Enough with the pleasantries. I know you’re a man who likes details on a car and I thought I’d draw your attention to the travesty Aston has lavished on the V12 Vantage S.

Why go to all the trouble of fitting a gorgeous, seven-speed dog-leg manual and then give it the gear shifter from a crappy 20k hatchback?

I’m sure it’s crafted from the finest materials, I’m sure it feels nice in the hand, but it’s the dullest looking thing I’ve ever seen. Paint drying would be a welcome distraction. I drive a 1-litre, three-cylinder Skoda and it comes with a nicer looking gear shifter than this.

Also, the surround is not only pointlessly made of carbon fibre, but it looks like a toilet seat. Aston has fitted a toilet seat in a car costing £138,000. I can have a toilet seat in a secondhand campervan costing £1,500, and it sure won’t have a leather-coated seven-speed marital aid poking out of it.

Looking at the pictures, holy shit, Tom is absolutely right. It’s like they took the shifter from a 2006 Accord and, yes, shoved it through a subscale carbon fiber toilet seat.

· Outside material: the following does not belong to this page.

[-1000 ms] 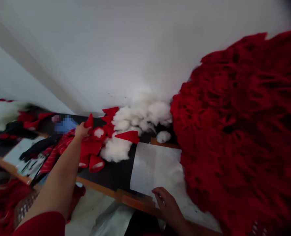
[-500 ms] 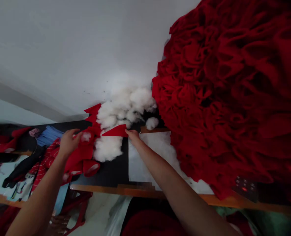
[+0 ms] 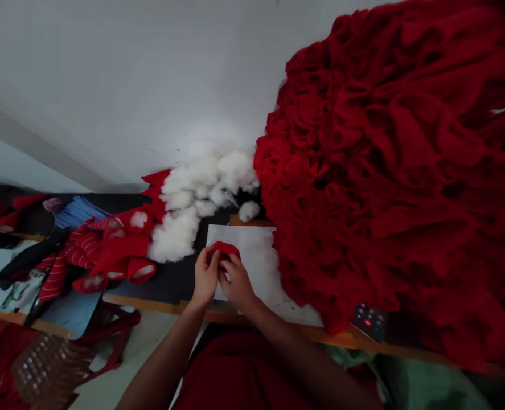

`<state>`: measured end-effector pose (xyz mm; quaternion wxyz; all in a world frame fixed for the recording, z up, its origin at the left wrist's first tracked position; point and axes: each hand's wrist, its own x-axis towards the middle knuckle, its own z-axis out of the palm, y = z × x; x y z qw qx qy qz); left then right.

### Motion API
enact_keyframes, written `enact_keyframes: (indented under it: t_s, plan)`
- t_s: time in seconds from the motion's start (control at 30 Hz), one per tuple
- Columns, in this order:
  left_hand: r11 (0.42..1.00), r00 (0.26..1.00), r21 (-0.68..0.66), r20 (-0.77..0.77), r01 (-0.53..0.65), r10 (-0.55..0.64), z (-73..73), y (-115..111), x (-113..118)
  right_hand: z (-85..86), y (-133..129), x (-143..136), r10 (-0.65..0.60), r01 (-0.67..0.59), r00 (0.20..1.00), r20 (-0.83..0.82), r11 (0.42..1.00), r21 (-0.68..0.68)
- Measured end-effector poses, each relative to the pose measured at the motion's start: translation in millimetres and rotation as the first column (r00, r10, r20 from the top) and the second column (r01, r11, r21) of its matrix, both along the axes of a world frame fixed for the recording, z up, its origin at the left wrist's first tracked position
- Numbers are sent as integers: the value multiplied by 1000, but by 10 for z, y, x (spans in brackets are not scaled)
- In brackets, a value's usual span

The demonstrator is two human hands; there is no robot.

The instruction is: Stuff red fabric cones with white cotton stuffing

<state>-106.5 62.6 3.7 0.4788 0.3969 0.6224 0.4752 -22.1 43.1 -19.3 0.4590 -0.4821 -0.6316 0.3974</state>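
Observation:
A small red felt piece (image 3: 226,247) is pinched between both hands over a white sheet (image 3: 252,245). My left hand (image 3: 206,274) grips its near left side, fingers curled and closed. From the right, my right hand (image 3: 237,279) closes on the same piece, the fingertips of both hands almost meeting. Part of the felt is hidden behind the fingers. Just left of the hands lies a heap of white stuffing (image 3: 175,233), and beside it are red pieces with white filling at their openings (image 3: 128,247).
A tall pile of red fabric pieces (image 3: 363,171) fills the right side. A small tuft of stuffing (image 3: 249,211) lies by the wall. A dark phone-like device (image 3: 369,320) sits near the table edge. Blue strips (image 3: 81,212) and a woven basket (image 3: 42,364) are at left.
My right hand has brought the red felt piece down and nearer to me. My left hand has left the stuffed red pieces, moved right and taken hold of the felt too.

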Motion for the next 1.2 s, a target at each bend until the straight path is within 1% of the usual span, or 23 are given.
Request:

For a car like this, where so much of the focus is on the shifter, it really should have been something special, physically, and not just some parts-bin crap. I mean, not everything needs to be a chromed, gated shifter, but when you’re dropping over $200,000 on a car, Aston should really be able to come up with something that looks and feels markedly better than a shifter that wouldn’t look out of place in a Sentra.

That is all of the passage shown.